Maternity, Parental or Adoptive Leave and Tenure Clock Extension

On Friday, January 30, 2015 the parties signed a Memorandum of Agreement that itemizes the proposals on which agreement has been reached, the proposals the parties have mutually agreed to withdraw, and those “matters still in dispute” that the parties may submit to arbitration. Please note that any items agreed to at the bargaining table will not be implemented until the interest arbitration is complete. This is the second in a series of blog posts to discuss both the matters that have been agreed to and those that are still in dispute.

Currently, under Part 3, Article 1.03 of the Collective Agreement, when a pre-tenured member takes a maternity, parental or adoptive leave their pre-tenure appointment is extended by one year (thus extending the “tenure clock”). In the 2012-2014 bargaining round UBC made a proposal that if the leaves were less than 15 weeks in length there would be no extension of the tenure clock, but if they took a leave of 15 or more weeks there would be a one year extension. That proposal made no sense to us then, and we did not accept it. In this round the University made exactly the same proposal (UBC proposal #7). Again it made no sense to us but this time the University’s bargaining team did a better job of explaining their problem and we were able to identify for them why the specific proposal that they made was problematic for us.

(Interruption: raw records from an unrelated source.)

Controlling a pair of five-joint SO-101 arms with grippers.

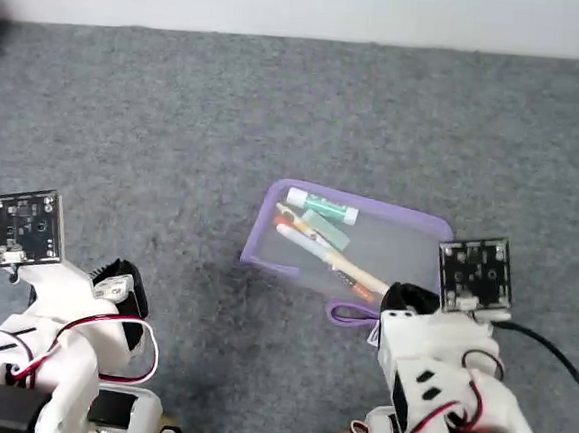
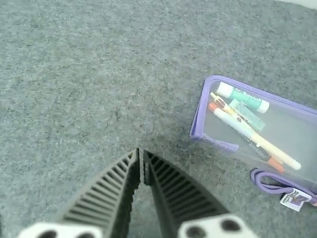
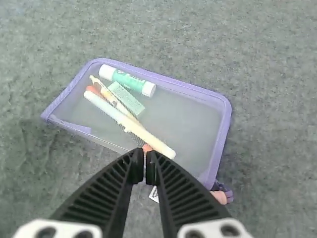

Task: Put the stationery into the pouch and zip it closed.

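While the right claw [image 3: 144,166] hovers closed, stationery [image 3: 130,127] lies inside the pouch [image 3: 184,119].

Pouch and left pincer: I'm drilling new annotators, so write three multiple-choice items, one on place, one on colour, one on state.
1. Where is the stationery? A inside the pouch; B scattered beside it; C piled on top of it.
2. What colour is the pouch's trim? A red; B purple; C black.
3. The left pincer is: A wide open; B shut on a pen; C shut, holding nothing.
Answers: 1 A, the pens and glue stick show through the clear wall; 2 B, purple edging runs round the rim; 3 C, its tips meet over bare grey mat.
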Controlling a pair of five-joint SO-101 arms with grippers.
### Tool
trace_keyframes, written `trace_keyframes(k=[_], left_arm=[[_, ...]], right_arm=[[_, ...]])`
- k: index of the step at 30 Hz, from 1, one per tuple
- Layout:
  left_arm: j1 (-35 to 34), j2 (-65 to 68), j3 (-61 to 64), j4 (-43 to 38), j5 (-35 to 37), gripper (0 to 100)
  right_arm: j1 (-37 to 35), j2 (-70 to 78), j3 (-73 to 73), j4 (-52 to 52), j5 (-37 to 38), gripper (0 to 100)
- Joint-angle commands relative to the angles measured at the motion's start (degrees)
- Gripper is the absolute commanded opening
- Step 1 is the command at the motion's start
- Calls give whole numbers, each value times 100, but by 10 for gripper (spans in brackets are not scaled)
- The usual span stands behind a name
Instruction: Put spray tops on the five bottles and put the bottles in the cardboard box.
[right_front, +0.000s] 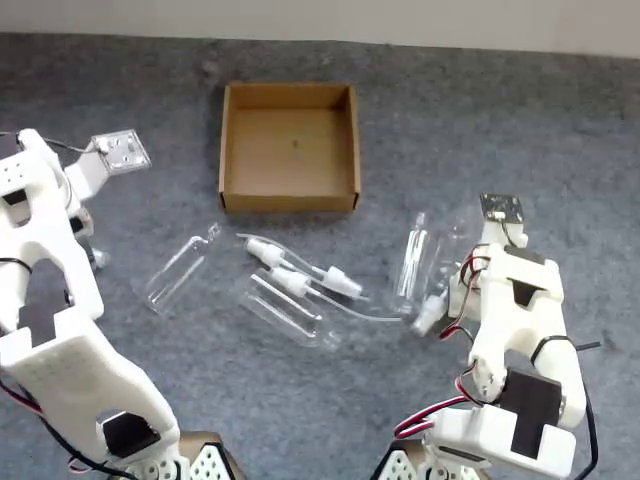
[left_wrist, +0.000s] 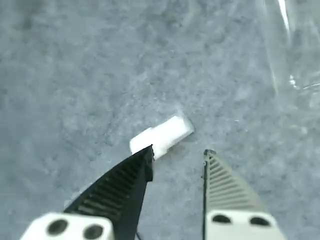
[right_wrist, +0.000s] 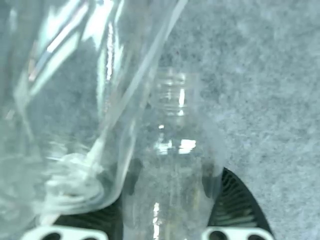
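In the left wrist view my left gripper (left_wrist: 176, 156) is open just above the grey carpet. A white spray top (left_wrist: 162, 135) lies right ahead of its black finger (left_wrist: 135, 172). My right gripper (right_wrist: 172, 197) is shut on a clear bottle (right_wrist: 172, 150) whose open threaded neck points away from the wrist. Against that bottle lies a second clear bottle (right_wrist: 75, 100) with a spray top and tube in it. From above, the right arm (right_front: 515, 300) stands over these two bottles (right_front: 412, 258). The cardboard box (right_front: 290, 150) sits open at the back centre.
Two more clear bottles (right_front: 180, 268) (right_front: 288, 310) lie on the carpet in front of the box. Between them lie loose spray tops (right_front: 265, 250) (right_front: 340, 282) with thin tubes. Another spray top (right_front: 430, 315) rests by the right arm. The left arm (right_front: 50, 250) stands at the left edge.
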Motion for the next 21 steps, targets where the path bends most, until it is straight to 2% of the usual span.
trace_keyframes(k=[1, 5, 9, 17, 21], left_arm=[[-92, -57, 374, -264, -3007, 32], [-127, -57, 901, -1398, -3051, 46], [-233, -57, 1209, -2163, -3077, 132], [-295, -57, 1455, -2514, -3086, 149], [-251, -57, 1938, -2804, -3086, 79]], right_arm=[[-242, 119, 31, -259, -35, 103], [-242, 119, 31, -259, -35, 103], [-242, 119, 31, -259, -35, 103], [-242, 119, 31, -251, -35, 103], [-251, 119, 31, -242, -35, 103]])
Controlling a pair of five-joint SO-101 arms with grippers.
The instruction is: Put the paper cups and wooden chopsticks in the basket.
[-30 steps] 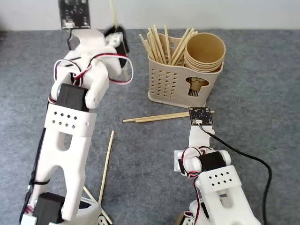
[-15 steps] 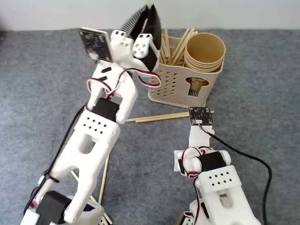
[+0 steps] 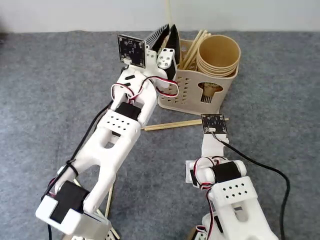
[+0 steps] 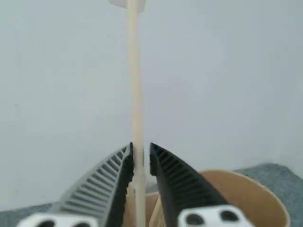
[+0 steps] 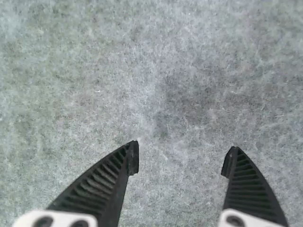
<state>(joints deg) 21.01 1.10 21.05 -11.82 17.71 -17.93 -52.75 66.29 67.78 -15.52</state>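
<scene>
My left gripper hangs over the left end of the beige basket, shut on a wooden chopstick that stands upright between its fingers; the same chopstick rises above it in the high view. The basket holds a stack of paper cups on its right and several chopsticks on its left. The cup rim lies just below the left gripper. A pair of chopsticks lies on the carpet in front of the basket. My right gripper is open over bare carpet, holding nothing.
Grey carpet covers the table. One more chopstick lies at the near left, partly under the left arm. The right arm stands in front of the basket, its camera board over the end of the lying pair.
The left arm has swung right with the chopstick, from the far left of the table to above the basket's left end. The right arm has not moved.
</scene>
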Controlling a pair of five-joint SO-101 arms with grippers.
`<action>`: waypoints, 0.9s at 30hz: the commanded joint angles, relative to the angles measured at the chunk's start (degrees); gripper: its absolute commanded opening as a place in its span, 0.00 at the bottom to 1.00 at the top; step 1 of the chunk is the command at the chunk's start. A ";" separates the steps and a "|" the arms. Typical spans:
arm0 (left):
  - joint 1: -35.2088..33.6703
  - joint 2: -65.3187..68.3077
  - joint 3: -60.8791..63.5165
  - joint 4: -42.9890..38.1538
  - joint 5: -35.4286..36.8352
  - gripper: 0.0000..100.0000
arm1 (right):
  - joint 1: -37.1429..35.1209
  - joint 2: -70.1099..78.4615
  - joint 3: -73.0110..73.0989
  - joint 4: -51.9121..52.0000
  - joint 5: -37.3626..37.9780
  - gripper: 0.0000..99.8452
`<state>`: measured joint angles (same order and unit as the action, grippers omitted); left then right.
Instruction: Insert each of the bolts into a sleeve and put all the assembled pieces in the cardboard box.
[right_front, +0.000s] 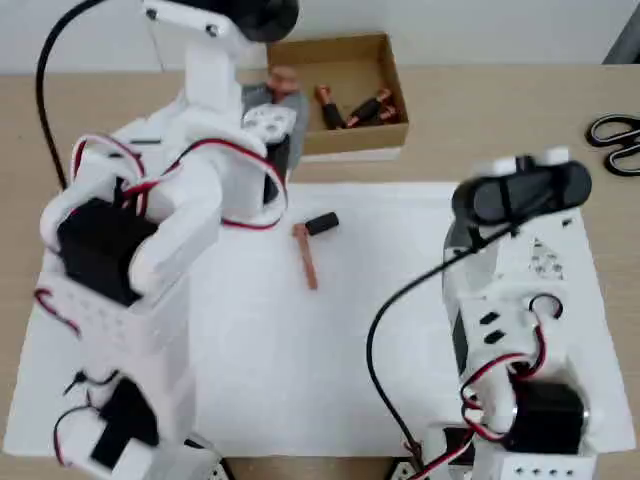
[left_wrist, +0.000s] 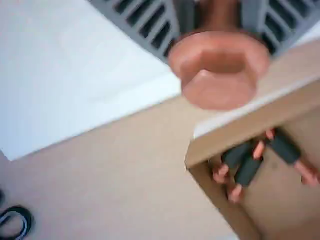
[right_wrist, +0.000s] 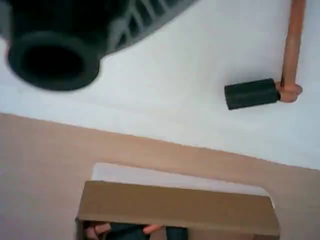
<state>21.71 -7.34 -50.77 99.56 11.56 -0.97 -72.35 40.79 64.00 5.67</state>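
Observation:
My left gripper (right_front: 277, 97) hangs at the left edge of the cardboard box (right_front: 345, 140), shut on a copper bolt (left_wrist: 220, 67) whose head points down by the box wall (left_wrist: 235, 135). Several assembled bolt-and-sleeve pieces (right_front: 360, 108) lie inside the box (right_wrist: 180, 207), seen close in the left wrist view (left_wrist: 250, 160). My right gripper (right_wrist: 60, 35) is shut on a black sleeve (right_wrist: 52, 60), its open end facing out, above the white mat. A loose black sleeve (right_front: 321, 223) and a loose copper bolt (right_front: 306, 258) lie touching on the mat, the sleeve (right_wrist: 250, 94) at the bolt's (right_wrist: 290, 50) head.
A white mat (right_front: 300, 370) covers the wooden table between the arms. Black scissors (right_front: 615, 140) lie at the far right edge. The right arm's body (right_front: 510, 330) stands over the mat's right side and the left arm's (right_front: 130, 260) over its left.

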 joint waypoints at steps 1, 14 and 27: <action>-0.44 -9.23 10.15 0.79 2.02 0.00 | -0.40 -8.13 6.33 -6.20 -0.26 0.00; -0.44 -18.90 35.56 -3.43 7.74 0.00 | -0.57 -20.26 26.11 -13.58 -7.82 0.00; -0.44 -20.31 46.20 -14.86 8.26 0.00 | -10.42 -31.34 38.15 -21.58 -14.33 0.00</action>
<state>21.71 -25.71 -4.88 86.73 18.95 -9.32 -102.86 78.42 45.71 -9.27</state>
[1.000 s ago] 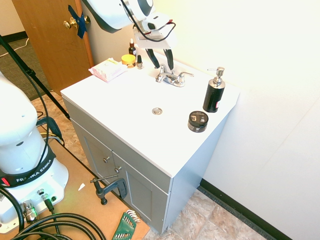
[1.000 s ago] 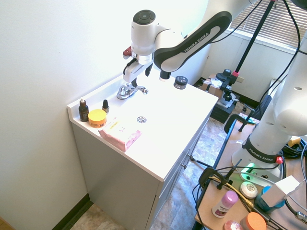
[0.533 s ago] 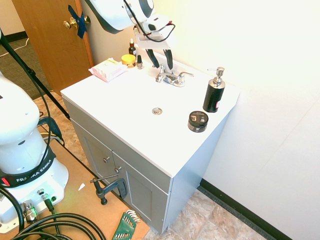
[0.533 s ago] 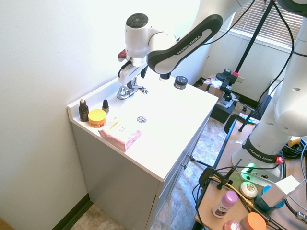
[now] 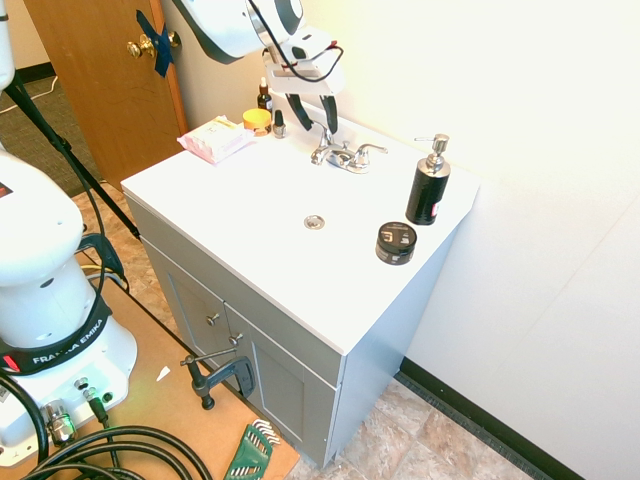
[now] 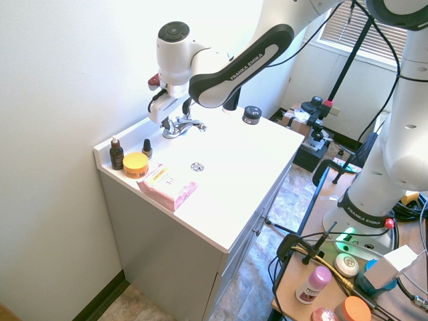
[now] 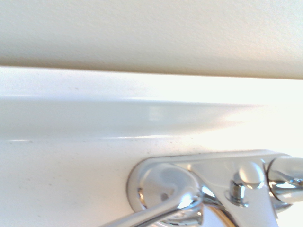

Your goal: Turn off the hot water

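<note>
Chrome hot lever (image 5: 324, 137) sits at the faucet's (image 5: 341, 155) left end by the back wall, w/ gripper (image 5: 314, 113) hanging just over it, fingers spread apart, soap pump (image 5: 429, 182) and black jar (image 5: 396, 242) well off right.

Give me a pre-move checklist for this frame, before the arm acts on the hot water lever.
1. Gripper open wide enough to take the lever: ok, fingers spread.
2. Gripper over the hot lever, not the other lever: ok.
3. Fingers touching the lever: cannot tell; not clear in either exterior view.
4. Water running from the spout: cannot tell; none visible.
5. Dropper bottle clear of the gripper: ok, apart.
6. Lever in wrist view: ok, at the frame's lower edge.
</note>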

The problem, in a nutshell, is that in our Collective Agreement parental and maternity leaves (Part 3 Article 6) are tied to members applying for, and receiving, Employment Insurance (EI) maternity or parental leave payments. The length of leaves members were taking is thus heavily influenced by the EI eligibility rules. In particular while both parents may apply for EI parental benefits, they have to share them. In total, there are 35 weeks of parental benefits available to eligible parents of a newborn or newly adopted child and the parents decide how to split those benefits up. For example if the biological mother wants to take 25 weeks of parental leave, the other spouse can only take the remaining 10 weeks of benefits. Consequently the length of parental leave taken by a member is heavily determined by household decisions about how to split up the EI benefits. Those decisions are heavily determined by the employment status of the spouse and his or her employer’s provisions for parental leave. The existing provision was highly restrictive in the first place (as a member must apply for some EI to be eligible for the tenure clock extension) and the University’s original proposal would have made things worse. Realistically, the tenure clock extension should be tied to the arrival of a child in the household, not to taking EI benefits.

As a result of our discussions on this matter the Parties agreed to a provision that when an untenured faculty member on a pre-tenure appointment becomes a parent by birth or adoption he or she will be granted an automatic extension of the tenure clock for one year upon request. There’s a little more to it, but that’s the gist. There is no longer a requirement to claim EI to receive the extension.